About 9 p.m., several dozen people climbed on top of a CTA bus parked on Wacker between Wabash and Michigan.
Sam Erickson, a student at the University of Illinois at Chicago could be seen making a vulgar hand gesture several times outside the Trump Tower.
Erickson said Trump’s policies amount to fascism.
“We gotta fight this,” he said. “Donald Trump is a fascist. The idea that we can elect a guy who wants to literally deport 10 million people, who talks about banning Muslims . . . This man is apparently the president now, and we just can’t let that stand.”
At the start of the protest, about half a dozen Donald Trump supporters barked back at the anti-Trump crowd.
Anthony Moreira, of Oak Park, was the first Trump supporter there.
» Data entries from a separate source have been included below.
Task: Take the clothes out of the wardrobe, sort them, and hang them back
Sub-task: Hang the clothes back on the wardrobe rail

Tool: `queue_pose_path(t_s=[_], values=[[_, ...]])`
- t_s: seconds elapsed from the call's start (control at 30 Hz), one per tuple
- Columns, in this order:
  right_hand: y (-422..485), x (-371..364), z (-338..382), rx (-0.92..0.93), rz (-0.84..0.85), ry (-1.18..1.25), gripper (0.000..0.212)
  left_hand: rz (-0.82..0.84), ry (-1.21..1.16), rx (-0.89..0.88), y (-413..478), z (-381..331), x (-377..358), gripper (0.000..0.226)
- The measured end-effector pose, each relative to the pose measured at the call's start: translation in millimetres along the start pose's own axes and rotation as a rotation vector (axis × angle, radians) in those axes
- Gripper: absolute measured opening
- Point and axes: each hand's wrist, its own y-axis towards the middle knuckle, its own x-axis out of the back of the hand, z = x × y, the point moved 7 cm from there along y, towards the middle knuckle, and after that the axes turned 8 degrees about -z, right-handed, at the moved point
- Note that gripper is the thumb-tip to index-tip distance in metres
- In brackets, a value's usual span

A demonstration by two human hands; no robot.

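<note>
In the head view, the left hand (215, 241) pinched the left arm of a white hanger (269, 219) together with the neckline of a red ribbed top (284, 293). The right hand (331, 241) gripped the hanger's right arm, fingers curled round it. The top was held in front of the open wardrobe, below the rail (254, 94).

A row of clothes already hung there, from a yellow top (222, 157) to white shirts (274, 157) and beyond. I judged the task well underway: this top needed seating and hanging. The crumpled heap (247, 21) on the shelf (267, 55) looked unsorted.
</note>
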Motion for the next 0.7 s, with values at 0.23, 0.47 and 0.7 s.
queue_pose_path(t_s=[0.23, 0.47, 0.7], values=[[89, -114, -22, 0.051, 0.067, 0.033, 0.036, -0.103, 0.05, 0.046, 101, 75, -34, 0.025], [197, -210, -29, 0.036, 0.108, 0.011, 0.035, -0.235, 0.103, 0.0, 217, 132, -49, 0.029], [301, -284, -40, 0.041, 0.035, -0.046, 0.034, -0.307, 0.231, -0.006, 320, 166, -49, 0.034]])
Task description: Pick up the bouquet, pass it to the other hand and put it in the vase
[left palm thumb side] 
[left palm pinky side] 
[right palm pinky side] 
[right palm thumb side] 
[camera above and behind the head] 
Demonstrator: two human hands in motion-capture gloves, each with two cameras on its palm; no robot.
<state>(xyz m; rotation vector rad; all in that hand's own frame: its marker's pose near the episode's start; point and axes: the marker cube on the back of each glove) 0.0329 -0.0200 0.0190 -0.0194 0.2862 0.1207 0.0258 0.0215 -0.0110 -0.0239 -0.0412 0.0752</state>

He said Trump’s immigration stance won him over, especially since his father emigrated from Panama.
“If you want to become a citizen, do the proper thing,” he said. “Trump’s not racist, he wants things to be properly done.”
Initially billed an “emergency protest” against racism, the several of the crowd’s chants echoed the hatred of Trump’s racially charged comments made during the presidential campaign.
“No Trump, no KKK, no racist USA” was one of the most popular chants. People were also yelling, "Not my president!"
Other chants, such as “F – – – Donald Trump,” were also steady refrains.
The crowd meandered through the downtown area twice, going as far north as Chicago Avenue and, by 10:10 p.m., to Roosevelt and State in the South Loop.
Though the crowd had somewhat thinned, at least 1,000 continued marching.
About 11 p.m., protesters briefly tried to get into the Trump Tower via the loading dock entrance on Kinzie, but police quickly intervened.
About 11:15 p.m., the group of marchers re-emerged on Michigan Avenue and continued north on the Magnificent Mile, passed the John Hancock Building before turning east on Delaware.
Some in the group expressed the desire to once again march on Lake Shore Drive.
About 11:30 p.m., the group again took to Lake Shore Drive, heading south from Chestnut.
Soon after, the marchers were diverted onto the lakefront trail and Lake Shore was reopened.
Trump used Chicago as a political punching bag throughout the campaign, characterizing the city as a lawless “war zone” besieged by gang violence.
As of Nov. 9, Chicago had logged nearly 680 homicides in 2016, more than 200 more than the previous year.
Last month, the Chicago City Council voted to remove Trump’s honorary street sign in the 400 block of North Wabash, where his namesake skyscraper sits.